▶ Task objective
An exact copy of every record is needed, with the pictures left out.
Available data Start Marker
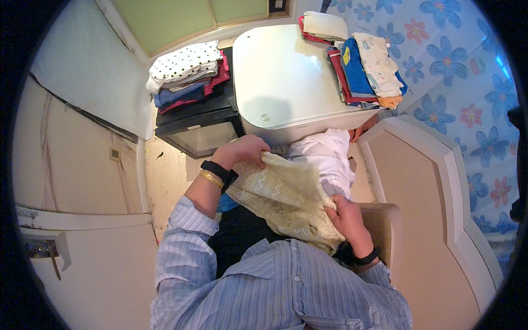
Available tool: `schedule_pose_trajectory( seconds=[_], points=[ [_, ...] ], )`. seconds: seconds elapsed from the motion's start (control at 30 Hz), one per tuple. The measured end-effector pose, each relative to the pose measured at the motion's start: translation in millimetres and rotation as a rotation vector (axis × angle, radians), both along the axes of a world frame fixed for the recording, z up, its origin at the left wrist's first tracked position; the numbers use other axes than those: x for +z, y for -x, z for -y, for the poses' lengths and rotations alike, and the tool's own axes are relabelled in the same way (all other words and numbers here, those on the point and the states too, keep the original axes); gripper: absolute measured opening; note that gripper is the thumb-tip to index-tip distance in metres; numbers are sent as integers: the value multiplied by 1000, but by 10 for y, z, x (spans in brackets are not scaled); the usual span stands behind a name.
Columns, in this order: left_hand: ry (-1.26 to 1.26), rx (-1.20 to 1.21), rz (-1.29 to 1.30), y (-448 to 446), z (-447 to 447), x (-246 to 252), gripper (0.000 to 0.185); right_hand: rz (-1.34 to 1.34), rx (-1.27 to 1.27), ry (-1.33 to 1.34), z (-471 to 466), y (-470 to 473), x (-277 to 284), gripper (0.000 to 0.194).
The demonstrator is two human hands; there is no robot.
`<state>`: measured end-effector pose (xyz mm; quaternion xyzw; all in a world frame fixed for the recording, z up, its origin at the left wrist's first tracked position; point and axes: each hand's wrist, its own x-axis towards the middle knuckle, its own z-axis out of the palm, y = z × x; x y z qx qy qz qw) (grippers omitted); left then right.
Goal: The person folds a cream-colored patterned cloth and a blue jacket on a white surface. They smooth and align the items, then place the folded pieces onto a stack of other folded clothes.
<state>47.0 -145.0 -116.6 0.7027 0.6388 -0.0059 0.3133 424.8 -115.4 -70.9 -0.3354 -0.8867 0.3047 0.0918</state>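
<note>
A cream knitted garment [284,194] with white zigzag lines is stretched above my lap. My left hand [249,149] grips its upper left edge, the fingers curled over the cloth. Lower down, my right hand [347,216] pinches the right edge between thumb and fingers. Just beyond the garment lies a bunched white cloth [324,154], in front of the white table; what bears it is hidden. A bit of blue cloth [226,203] shows below my left wrist.
A glossy white table [276,70] stands ahead. Folded clothes [185,66] are stacked on a black cabinet [198,130] at left. More folded clothes [367,70] and a smaller pile [325,27] lie along the table's right side. A beige padded armrest [381,231] is by my right arm.
</note>
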Motion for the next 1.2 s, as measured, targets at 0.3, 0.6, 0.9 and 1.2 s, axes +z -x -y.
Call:
schedule_pose_trajectory(
  seconds=[0.3, 0.6, 0.9, 1.2],
  points=[
    [-325, 39, -7, 364, 443, -31, 16, -149, 402, -312, 288, 97, 310, 29],
    [-317, 377, 336, 682, 988, 288, 23, -179, 272, -212, 212, 304, 375, 32],
    [-216, 520, 512, 692, 1688, 1407, 20, -337, 287, 47, 112, 381, 805, 29],
    [-289, 245, 443, 518, 999, 1359, 40, -363, -76, 552, -639, 84, 1106, 27]
  ],
)
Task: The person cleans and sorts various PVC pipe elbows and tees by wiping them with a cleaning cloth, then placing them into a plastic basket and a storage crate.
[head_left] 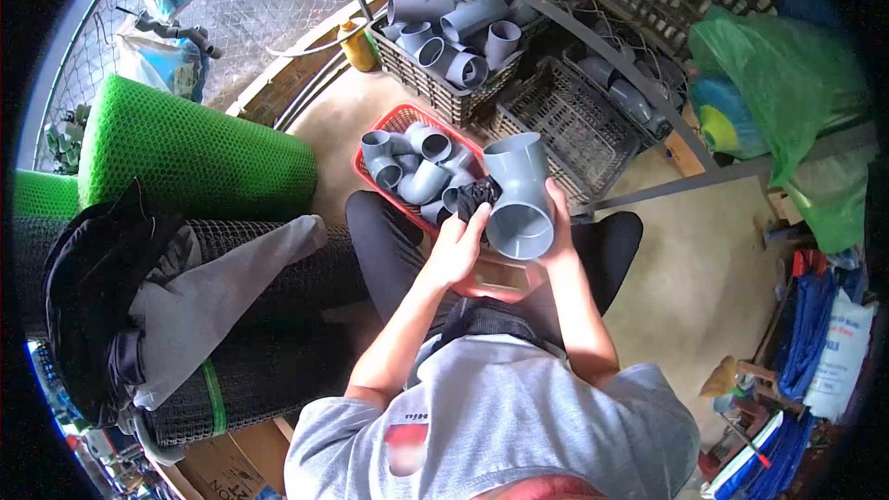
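A large grey plastic pipe tee (520, 187) is held up in front of my lap, one wide opening facing me. My right hand (559, 222) is closed around its right side. In my left hand (460, 243) is a crumpled black cloth (477, 197), pinched and pressed near the tee's left side. Just beyond my left hand stands a red plastic basket (404, 115) filled with several grey pipe fittings (425, 182), elbows and tees among them. The inside of the tee shows in part; the fingers behind it are hidden.
A black crate (407, 69) heaped with grey fittings stands ahead, beside another black crate (569, 116). Rolls of green mesh (190, 153) and black mesh (269, 352) lie left, with a grey garment (208, 315) on top. A yellow bottle (357, 46) stands near the wire fence. Green plastic (778, 83) hangs right.
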Demonstrator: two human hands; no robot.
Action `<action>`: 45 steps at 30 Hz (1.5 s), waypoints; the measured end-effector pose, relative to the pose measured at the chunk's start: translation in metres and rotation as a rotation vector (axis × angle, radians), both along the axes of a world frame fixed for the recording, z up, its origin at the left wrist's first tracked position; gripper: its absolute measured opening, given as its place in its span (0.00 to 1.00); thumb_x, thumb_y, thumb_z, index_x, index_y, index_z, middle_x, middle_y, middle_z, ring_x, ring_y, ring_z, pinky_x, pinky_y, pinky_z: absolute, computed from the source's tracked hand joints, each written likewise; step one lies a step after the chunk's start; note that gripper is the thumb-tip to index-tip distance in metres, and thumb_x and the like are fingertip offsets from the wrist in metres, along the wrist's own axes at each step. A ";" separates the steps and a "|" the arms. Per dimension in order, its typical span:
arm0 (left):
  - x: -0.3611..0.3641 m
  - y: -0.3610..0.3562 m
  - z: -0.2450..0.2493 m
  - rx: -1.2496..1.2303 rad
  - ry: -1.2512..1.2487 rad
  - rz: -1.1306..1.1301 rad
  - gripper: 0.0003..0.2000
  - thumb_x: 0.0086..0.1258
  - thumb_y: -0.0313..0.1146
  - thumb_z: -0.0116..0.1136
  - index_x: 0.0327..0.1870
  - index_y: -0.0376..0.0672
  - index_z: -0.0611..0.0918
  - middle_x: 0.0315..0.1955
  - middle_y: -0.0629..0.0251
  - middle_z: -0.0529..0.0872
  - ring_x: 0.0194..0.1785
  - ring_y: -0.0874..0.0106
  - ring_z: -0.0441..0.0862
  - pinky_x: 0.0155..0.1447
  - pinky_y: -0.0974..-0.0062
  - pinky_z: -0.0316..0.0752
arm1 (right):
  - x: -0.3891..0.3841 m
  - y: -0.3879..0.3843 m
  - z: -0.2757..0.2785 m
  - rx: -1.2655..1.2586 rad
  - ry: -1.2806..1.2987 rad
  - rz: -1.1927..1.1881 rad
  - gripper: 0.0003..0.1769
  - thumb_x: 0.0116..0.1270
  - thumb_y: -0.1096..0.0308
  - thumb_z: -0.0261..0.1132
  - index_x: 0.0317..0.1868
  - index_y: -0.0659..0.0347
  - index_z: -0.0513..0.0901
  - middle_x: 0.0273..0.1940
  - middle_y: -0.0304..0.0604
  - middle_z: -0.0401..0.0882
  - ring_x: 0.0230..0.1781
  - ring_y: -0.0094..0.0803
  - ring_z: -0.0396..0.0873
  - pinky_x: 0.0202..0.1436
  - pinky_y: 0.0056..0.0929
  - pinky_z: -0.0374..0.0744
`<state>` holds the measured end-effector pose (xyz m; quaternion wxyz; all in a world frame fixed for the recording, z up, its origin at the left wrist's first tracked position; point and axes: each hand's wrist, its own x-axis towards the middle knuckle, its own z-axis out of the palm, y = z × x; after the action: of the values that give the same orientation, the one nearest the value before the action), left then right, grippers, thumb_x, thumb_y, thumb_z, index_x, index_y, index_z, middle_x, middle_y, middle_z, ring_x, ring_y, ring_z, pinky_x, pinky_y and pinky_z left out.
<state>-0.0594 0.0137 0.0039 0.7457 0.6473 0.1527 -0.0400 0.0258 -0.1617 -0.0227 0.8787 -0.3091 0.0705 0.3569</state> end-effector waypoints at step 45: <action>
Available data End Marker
▶ Your response
Available tool: `schedule_pose_trajectory( seconds=[_], points=[ [_, ...] ], )`. seconds: seconds elapsed from the motion's start (control at 30 Hz), one per tuple. The measured end-effector pose, each relative to the pose measured at the motion's start: translation in millimetres and rotation as a rotation vector (axis × angle, radians), both along the axes of a world frame fixed for the recording, z up, its origin at the left wrist's first tracked position; the numbers use other axes than those: x for +z, y for -x, z for -y, for the poses' lengths and rotations alike, and the tool's own axes are relabelled in the same way (all other words and numbers here, those on the point and the states too, keep the original axes); gripper: absolute measured opening; note that gripper is the thumb-tip to index-tip distance in metres; numbers are sent as integers: the value multiplied by 1000, but by 10 for y, z, x (spans in brackets are not scaled); the usual span stands behind a name.
Columns, in this order: left_hand: ry (-1.26 to 1.26), rx (-1.20 to 1.21), rz (-1.29 to 1.30), y (-448 to 446), z (-447 to 447), x (-246 to 252), gripper (0.000 to 0.185); right_hand: rz (-1.34 to 1.34), rx (-1.27 to 1.27), ry (-1.33 to 1.34), z (-471 to 466), y (-470 to 473), x (-277 to 284), gripper (0.000 to 0.194).
The demonstrator is two human hands; there is no robot.
`<state>`: measured end-effector pose (xyz mm; quaternion xyzw; all in a world frame fixed for the recording, z up, its origin at the left wrist's first tracked position; point and axes: each hand's wrist, its own x-axis towards the middle knuckle, its own z-axis out of the palm, y = z × x; x y z qx qy qz qw) (grippers omitted); left then right.
Goal: The person folds a cream-colored patterned cloth and a blue jacket on a white surface. They smooth and align the items, then place the folded pieces onto a stack of other folded clothes.
<state>47.0 -145.0 -116.6 0.7027 0.6388 -0.0059 0.3133 424.8 -115.4 -70.9 -0.3354 -0.8867 0.3047 0.0918</state>
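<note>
A cream knitted garment [284,194] with white zigzag lines is stretched above my lap. My left hand [249,149] grips its upper left edge, the fingers curled over the cloth. Lower down, my right hand [347,216] pinches the right edge between thumb and fingers. Just beyond the garment lies a bunched white cloth [324,154], in front of the white table; what bears it is hidden. A bit of blue cloth [226,203] shows below my left wrist.
A glossy white table [276,70] stands ahead. Folded clothes [185,66] are stacked on a black cabinet [198,130] at left. More folded clothes [367,70] and a smaller pile [325,27] lie along the table's right side. A beige padded armrest [381,231] is by my right arm.
</note>
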Motion for the next 1.2 s, as measured, targets at 0.3, 0.6, 0.9 and 1.2 s, axes +z -x -y.
Call:
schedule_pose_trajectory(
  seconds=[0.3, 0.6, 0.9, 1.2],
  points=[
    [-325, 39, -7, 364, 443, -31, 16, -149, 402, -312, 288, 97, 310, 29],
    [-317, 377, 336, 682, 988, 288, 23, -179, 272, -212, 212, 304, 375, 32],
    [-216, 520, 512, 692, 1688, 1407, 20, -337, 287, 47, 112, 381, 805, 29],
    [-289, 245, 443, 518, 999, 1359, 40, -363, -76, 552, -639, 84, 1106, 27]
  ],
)
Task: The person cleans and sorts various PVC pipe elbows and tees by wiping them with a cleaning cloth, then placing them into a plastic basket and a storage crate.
[head_left] 
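A large grey plastic pipe tee (520, 187) is held up in front of my lap, one wide opening facing me. My right hand (559, 222) is closed around its right side. In my left hand (460, 243) is a crumpled black cloth (477, 197), pinched and pressed near the tee's left side. Just beyond my left hand stands a red plastic basket (404, 115) filled with several grey pipe fittings (425, 182), elbows and tees among them. The inside of the tee shows in part; the fingers behind it are hidden.
A black crate (407, 69) heaped with grey fittings stands ahead, beside another black crate (569, 116). Rolls of green mesh (190, 153) and black mesh (269, 352) lie left, with a grey garment (208, 315) on top. A yellow bottle (357, 46) stands near the wire fence. Green plastic (778, 83) hangs right.
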Demonstrator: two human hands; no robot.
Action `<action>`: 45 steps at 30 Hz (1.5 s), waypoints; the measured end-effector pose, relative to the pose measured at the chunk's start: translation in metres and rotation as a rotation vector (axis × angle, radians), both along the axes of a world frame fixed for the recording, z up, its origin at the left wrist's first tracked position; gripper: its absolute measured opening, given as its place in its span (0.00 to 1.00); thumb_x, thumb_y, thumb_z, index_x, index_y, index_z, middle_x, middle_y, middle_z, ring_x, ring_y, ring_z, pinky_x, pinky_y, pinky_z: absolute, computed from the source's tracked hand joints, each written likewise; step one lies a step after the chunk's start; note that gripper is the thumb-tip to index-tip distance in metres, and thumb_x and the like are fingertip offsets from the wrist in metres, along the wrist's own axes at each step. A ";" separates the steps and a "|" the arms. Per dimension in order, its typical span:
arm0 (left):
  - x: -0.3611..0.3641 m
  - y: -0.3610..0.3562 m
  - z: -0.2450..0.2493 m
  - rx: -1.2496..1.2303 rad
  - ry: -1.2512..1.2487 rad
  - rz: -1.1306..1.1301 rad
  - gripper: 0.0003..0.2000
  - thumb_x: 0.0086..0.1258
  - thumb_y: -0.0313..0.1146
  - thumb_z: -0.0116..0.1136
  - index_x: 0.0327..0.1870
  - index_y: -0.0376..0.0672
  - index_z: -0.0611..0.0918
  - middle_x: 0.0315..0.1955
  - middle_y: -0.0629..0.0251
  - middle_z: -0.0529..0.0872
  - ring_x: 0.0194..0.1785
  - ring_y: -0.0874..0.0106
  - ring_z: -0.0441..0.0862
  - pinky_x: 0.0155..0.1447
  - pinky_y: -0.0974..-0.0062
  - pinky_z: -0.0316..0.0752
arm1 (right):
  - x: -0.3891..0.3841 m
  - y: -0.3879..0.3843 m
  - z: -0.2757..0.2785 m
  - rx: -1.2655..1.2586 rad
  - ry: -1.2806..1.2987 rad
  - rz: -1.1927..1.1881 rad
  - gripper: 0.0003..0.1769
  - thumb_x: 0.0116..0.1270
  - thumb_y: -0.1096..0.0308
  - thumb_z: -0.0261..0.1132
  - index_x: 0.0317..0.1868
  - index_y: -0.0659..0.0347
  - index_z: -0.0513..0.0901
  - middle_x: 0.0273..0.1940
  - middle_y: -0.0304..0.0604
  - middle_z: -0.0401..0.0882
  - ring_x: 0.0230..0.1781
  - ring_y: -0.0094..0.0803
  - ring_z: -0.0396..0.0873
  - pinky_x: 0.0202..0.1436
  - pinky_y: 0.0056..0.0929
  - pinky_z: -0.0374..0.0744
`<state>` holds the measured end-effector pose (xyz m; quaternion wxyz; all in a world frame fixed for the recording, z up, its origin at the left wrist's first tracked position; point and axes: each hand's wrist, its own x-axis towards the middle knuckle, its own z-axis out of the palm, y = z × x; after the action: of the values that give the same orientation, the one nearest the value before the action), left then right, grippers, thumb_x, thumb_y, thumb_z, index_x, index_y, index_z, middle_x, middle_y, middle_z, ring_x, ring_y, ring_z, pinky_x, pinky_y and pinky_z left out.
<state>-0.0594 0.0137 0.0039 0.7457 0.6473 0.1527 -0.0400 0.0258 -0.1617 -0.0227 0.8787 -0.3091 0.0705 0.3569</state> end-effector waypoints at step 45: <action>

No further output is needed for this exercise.